Supplied material:
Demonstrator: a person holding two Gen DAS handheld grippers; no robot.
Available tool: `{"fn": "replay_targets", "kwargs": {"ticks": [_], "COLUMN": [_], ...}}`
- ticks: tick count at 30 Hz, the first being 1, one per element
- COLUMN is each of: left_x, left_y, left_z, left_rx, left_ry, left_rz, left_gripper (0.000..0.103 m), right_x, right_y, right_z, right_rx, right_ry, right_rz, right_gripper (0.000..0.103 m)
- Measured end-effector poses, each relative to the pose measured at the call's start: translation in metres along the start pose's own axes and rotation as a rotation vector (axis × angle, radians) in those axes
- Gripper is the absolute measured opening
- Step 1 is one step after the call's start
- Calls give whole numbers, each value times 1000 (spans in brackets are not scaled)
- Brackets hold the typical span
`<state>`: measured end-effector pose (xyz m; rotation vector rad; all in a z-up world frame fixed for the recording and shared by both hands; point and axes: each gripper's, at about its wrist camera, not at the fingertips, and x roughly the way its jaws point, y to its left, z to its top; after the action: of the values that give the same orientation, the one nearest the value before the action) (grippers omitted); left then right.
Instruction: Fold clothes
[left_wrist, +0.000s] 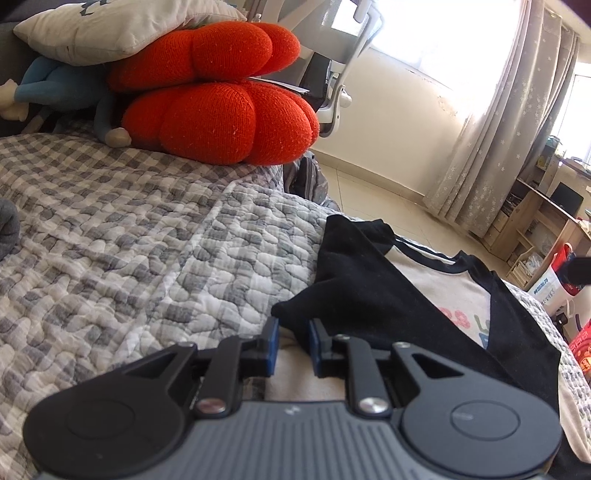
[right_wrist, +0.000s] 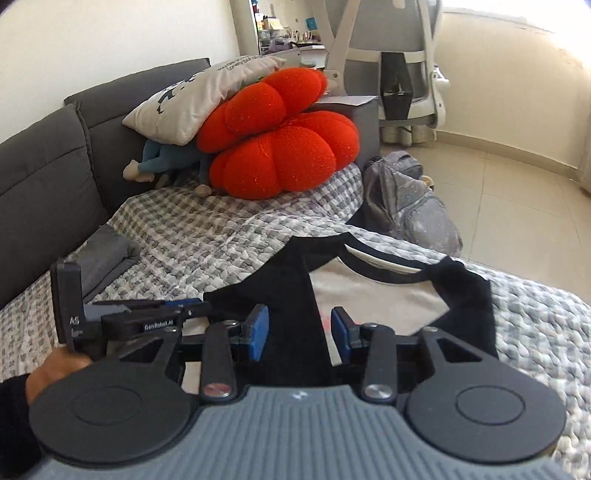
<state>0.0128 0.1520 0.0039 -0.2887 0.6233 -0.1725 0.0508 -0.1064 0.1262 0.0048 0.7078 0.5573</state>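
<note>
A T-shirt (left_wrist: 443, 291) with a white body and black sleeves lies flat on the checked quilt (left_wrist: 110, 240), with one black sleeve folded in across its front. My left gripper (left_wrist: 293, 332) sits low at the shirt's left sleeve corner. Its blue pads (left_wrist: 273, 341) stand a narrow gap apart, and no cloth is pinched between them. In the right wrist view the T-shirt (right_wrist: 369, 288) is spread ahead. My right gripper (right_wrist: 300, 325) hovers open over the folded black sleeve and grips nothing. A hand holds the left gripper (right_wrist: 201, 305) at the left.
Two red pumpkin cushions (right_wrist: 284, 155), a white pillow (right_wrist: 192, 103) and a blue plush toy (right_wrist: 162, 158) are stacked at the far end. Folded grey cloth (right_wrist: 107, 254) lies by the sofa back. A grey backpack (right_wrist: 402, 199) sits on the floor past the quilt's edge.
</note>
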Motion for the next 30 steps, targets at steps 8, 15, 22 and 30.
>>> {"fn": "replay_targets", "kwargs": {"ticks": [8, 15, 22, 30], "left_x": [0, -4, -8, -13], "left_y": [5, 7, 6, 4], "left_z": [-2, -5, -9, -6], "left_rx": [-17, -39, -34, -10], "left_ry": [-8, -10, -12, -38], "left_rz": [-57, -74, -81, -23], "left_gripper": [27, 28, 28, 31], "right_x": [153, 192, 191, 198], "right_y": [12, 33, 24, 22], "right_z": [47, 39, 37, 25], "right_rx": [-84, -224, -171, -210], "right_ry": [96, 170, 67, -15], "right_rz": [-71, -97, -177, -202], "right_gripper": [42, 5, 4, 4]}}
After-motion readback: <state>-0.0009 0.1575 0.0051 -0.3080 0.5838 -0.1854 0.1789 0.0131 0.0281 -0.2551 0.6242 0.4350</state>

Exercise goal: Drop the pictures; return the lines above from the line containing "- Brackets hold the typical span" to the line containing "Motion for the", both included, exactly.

Your solution:
- Brackets hold the typical span
`<state>`: measured end-effector pose (xyz m; rotation vector rad; all in a z-up world frame fixed for the recording and shared by both hands; point and axes: each gripper's, at about its wrist camera, not at the fingertips, and x roughly the way its jaws point, y to its left, z to its top; after the action: of the values that give the same orientation, the one nearest the value before the action) (grippers omitted); left then right.
Instruction: Fold clothes
[left_wrist, +0.000s] 
[right_wrist, +0.000s] 
<state>0.0128 0.1520 0.0039 -0.2887 0.6233 -0.1725 0.0508 -0.1064 0.1262 0.0048 0.7078 0.5573</state>
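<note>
A T-shirt (left_wrist: 443, 291) with a white body and black sleeves lies flat on the checked quilt (left_wrist: 110, 240), with one black sleeve folded in across its front. My left gripper (left_wrist: 293, 332) sits low at the shirt's left sleeve corner. Its blue pads (left_wrist: 273, 341) stand a narrow gap apart, and no cloth is pinched between them. In the right wrist view the T-shirt (right_wrist: 369, 288) is spread ahead. My right gripper (right_wrist: 300, 325) hovers open over the folded black sleeve and grips nothing. A hand holds the left gripper (right_wrist: 201, 305) at the left.
Two red pumpkin cushions (right_wrist: 284, 155), a white pillow (right_wrist: 192, 103) and a blue plush toy (right_wrist: 162, 158) are stacked at the far end. Folded grey cloth (right_wrist: 107, 254) lies by the sofa back. A grey backpack (right_wrist: 402, 199) sits on the floor past the quilt's edge.
</note>
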Motion for the next 30 steps, targets at steps 8, 15, 22 and 30.

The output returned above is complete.